It's the season of gift giving, so what better time to tackle this intriguing -- okay, irritating --question? In a word my answer is no, and an emphatic NO at that!

I have heard cancer survivors, actually quite a few in fact, make the statement that their cancer was a gift. Some people genuinely believe this and aren't afraid to say so. Of course, this is entirely their prerogative and if they feel this way, more power to them. Everyone has the right to their own cancer experience viewpoints. Everyone "processes through it" differently.

As for me, cancer isn't/wasn't/never will be a gift.

On a visit to someone's home not long ago, the hostess showed me a newspaper article featuring a woman who had "come through" her cancer journey and was calling her whole ordeal a gift. I copped out a bit I suppose (sometimes you just have to suck it up and keep quiet, especially when you're the guest) and simply smiled, nodded, read the article and said something like, that's nice.

Calling cancer a gift makes a nice feature story for a magazine or a newspaper article, but it's not reality -- at least it's not mine.

I know it's all just semantics really, but like I say over and over again, words matter. They matter a great deal -- well to me anyway.

I will never ever call cancer a gift. It's just not going to be possible. In my opinion, the two words cannot co-exist.

I know, or I think I might know, what people mean when they say things like this.

They mean they are grateful for their new outlook on life. They are grateful and more appreciative of each and every day and each and every blessing in their lives. They are grateful for a second chance. They are grateful for new passions, new careers, new lifestyles and new friendships forged. They are grateful to be alive. In short, they are grateful.

I get that.

I'm grateful for all these things too. I really am, but I am not grateful to cancer.

Cancer is not the gift. The gifts are those things and those people, not the cancer. In my mind there is a huge difference.

How can I be grateful to a disease that took my mother in a very slow and painful way? How can I be grateful to a disease that has taken others I care about? How can I be grateful to a disease that takes so many that others care about? How can I be grateful to a disease that might yet swallow me up as well?

How can cancer be a gift for me and at the same time be lethal for someone else? What kind of gift is that?

And if something's a gift, don't you have to be grateful to have received it? Well, I'm certainly not grateful to cancer. I'm just not.

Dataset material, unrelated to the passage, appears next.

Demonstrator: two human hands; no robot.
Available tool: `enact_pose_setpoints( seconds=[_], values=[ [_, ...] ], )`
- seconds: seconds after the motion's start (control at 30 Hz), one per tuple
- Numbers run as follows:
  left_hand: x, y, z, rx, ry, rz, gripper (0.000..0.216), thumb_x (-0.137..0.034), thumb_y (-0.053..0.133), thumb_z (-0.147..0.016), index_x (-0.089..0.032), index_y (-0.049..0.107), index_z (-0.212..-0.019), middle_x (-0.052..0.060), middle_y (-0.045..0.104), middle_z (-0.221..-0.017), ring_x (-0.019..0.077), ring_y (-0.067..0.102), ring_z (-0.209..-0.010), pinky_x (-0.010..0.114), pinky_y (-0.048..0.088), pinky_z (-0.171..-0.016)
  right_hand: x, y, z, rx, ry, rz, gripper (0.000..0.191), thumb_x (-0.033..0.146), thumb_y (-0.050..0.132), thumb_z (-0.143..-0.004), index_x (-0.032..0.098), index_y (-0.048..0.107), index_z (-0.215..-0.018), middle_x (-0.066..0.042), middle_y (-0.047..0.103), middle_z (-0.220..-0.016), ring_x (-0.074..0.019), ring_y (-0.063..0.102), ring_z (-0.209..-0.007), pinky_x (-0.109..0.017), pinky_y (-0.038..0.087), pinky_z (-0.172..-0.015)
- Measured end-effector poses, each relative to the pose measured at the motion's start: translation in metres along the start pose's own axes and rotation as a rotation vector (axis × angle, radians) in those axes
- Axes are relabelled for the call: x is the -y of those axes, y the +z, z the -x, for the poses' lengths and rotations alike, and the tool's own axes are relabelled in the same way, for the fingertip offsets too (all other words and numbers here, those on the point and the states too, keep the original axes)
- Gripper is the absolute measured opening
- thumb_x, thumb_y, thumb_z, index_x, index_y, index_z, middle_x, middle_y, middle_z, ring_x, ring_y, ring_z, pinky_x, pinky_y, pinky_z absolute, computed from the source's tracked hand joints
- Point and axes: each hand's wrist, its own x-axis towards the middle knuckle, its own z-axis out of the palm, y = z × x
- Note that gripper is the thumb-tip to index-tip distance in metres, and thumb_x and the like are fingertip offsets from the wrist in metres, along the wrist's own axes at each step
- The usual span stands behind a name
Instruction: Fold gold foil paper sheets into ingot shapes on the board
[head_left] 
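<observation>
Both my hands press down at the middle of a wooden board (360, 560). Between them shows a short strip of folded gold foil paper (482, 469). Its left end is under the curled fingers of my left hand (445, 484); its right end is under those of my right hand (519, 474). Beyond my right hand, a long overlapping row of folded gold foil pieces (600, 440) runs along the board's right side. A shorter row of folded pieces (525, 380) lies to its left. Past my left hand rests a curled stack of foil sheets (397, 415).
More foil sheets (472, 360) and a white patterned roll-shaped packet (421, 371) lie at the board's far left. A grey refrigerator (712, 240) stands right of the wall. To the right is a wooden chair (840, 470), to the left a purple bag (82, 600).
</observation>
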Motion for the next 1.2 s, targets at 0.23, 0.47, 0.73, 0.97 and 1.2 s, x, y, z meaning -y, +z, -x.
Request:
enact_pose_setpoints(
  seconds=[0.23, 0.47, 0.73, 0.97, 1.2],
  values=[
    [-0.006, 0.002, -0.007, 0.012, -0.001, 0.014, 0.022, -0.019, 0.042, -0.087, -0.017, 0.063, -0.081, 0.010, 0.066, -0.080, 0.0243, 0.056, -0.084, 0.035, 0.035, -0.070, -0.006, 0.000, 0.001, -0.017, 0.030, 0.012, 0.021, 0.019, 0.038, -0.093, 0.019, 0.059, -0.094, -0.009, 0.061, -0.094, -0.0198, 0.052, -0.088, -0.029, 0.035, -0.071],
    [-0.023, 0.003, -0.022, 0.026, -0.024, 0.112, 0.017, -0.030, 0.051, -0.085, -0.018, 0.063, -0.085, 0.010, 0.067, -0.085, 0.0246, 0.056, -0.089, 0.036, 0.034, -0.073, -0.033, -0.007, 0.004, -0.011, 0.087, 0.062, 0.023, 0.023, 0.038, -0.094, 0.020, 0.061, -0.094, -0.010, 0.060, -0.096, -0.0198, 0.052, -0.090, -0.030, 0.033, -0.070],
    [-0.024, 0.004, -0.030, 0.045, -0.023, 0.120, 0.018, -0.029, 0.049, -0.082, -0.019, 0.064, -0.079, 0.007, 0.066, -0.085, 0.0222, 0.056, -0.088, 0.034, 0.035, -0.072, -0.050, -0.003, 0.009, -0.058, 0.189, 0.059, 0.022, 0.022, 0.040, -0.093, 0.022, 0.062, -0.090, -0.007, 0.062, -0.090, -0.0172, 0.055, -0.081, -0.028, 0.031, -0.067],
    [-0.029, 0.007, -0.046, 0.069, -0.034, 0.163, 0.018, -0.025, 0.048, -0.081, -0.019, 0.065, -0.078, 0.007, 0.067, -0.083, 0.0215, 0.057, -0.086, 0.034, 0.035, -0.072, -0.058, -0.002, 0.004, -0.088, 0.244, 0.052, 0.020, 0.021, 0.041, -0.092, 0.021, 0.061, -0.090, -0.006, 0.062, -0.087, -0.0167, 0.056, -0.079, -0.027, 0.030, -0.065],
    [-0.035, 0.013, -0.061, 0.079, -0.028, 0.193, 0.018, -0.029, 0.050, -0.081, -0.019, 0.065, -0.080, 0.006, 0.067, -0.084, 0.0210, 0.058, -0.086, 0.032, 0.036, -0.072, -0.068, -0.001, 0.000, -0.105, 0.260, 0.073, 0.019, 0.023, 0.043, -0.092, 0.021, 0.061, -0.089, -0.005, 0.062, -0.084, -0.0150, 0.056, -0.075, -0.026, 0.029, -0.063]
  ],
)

The other problem I have with this line of thinking is, as I mentioned in my You Can't Go Back post, it almost seems as if it's expected when a person comes "out of cancer," she is somehow supposed to be better than before.

It seems we are supposed to come out a new and improved version of our former self. The next "logical" step is that we're supposed to "thank" cancer for this. I don't think so.

To me, that's a lot of pressure on a person and a whole lot of misplaced credit given to cancer.

And I certainly don't think people who've experienced cancer are any better or any worse.

People with or without cancer are just people. All are flawed.

Even with the flaws, each life is a gift.

Cancer is not the gift, people are.

What do you think?

Is cancer a gift?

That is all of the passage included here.